What you will do: Omit all images, then repeat exactly the lines below from the one containing "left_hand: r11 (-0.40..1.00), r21" through the one containing "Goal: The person", both ends included.

# # #

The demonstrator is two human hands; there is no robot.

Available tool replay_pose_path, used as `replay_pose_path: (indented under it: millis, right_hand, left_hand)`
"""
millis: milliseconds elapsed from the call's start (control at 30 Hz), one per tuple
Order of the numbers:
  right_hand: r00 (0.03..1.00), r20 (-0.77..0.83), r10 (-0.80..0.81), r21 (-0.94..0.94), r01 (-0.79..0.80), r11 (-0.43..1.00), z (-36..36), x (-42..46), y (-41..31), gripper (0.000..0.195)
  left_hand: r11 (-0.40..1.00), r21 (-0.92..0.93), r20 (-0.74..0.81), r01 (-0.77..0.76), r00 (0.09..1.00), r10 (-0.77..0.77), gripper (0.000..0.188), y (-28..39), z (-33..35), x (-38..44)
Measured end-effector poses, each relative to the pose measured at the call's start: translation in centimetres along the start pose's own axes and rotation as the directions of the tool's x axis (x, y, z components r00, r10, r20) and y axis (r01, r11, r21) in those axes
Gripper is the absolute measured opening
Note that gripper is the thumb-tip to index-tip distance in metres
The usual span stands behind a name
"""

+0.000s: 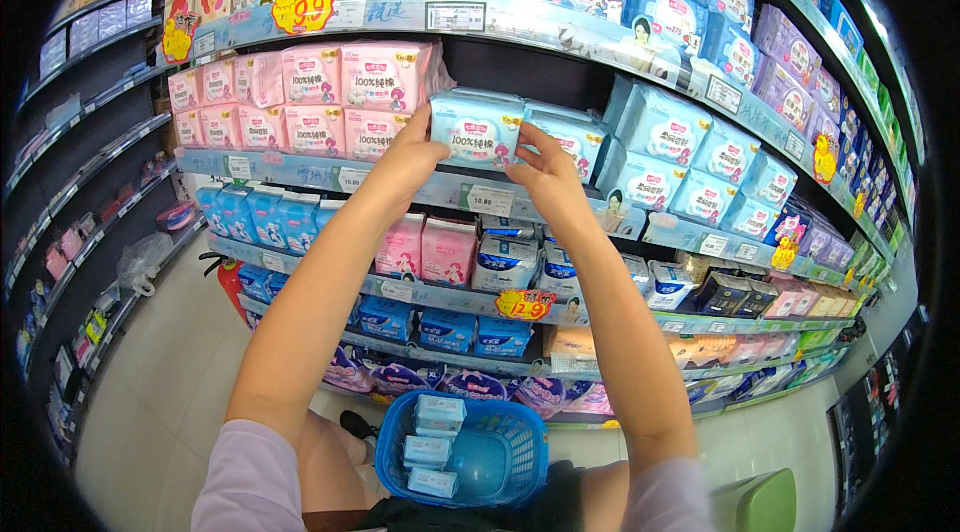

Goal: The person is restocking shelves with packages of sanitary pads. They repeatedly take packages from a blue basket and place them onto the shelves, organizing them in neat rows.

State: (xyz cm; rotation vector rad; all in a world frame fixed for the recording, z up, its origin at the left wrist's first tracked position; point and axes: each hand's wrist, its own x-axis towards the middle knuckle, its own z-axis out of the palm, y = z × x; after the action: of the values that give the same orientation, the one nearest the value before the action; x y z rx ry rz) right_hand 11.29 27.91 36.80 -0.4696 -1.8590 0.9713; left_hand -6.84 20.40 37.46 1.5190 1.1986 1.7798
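Both my hands are at a light-blue pack of sanitary pads [474, 128] on the second shelf from the top. My left hand [416, 153] grips its left side, thumb near the lower front corner. On its right side rest the fingers of my right hand [546, 168]. Just right of it stands another light-blue pack [574, 138], partly behind my right fingers. Pink packs [384, 78] are stacked close to my left hand. Below, a blue plastic basket [536, 457] sits by my legs with several small light-blue packs [435, 416] along its left side.
The shelf edge [420, 187] with price tags runs under my hands; another shelf edge [555, 25] passes above. Lower shelves hold more packs [450, 247]. At left are a red fire extinguisher [230, 280] and another shelving unit [90, 179]. A green stool-like object [769, 502] is at lower right.
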Motion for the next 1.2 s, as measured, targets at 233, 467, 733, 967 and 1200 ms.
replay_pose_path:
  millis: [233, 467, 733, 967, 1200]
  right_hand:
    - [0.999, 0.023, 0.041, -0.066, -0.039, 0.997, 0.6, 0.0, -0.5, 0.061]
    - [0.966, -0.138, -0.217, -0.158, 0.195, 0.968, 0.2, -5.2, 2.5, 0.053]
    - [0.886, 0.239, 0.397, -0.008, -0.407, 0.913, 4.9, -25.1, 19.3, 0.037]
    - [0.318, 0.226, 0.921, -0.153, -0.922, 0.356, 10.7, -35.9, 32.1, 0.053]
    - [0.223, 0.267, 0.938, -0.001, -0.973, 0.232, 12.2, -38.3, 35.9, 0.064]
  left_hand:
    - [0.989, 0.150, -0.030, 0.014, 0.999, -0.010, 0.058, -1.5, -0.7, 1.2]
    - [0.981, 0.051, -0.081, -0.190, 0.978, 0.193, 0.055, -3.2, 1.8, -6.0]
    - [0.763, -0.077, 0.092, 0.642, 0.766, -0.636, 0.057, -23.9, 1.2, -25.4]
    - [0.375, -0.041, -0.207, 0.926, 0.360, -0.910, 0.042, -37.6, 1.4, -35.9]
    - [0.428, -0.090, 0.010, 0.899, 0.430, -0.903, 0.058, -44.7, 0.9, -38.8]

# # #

Answer to this exercise:
  left_hand: r11 (-0.40..1.00), r21 (-0.92..0.93), r20 (-0.74..0.81), r01 (-0.77..0.76), r00 (0.09..1.00), r10 (-0.77..0.77), gripper (0.000..0.188), y (-28..39), z (-33..35), x (-38..44)
Measured end-effector poses, each relative to the pose measured at the call's start: translation in centimetres along the start pose's own axes and rotation as the directions of the tool's x axis (x, y, z components r00, r10, r20) and y axis (r01, r11, r21) in those axes
Gripper is the absolute measured opening
Note that gripper is the thumb-tip to index-tip distance in metres
The usual span stands behind a name
"""

+0.000s: 

Goal: The person is restocking shelves with packages of sanitary pads. They repeatedly take packages from a blue basket and place them onto the shelves, organizing them in neat rows.

The submitted answer is complete.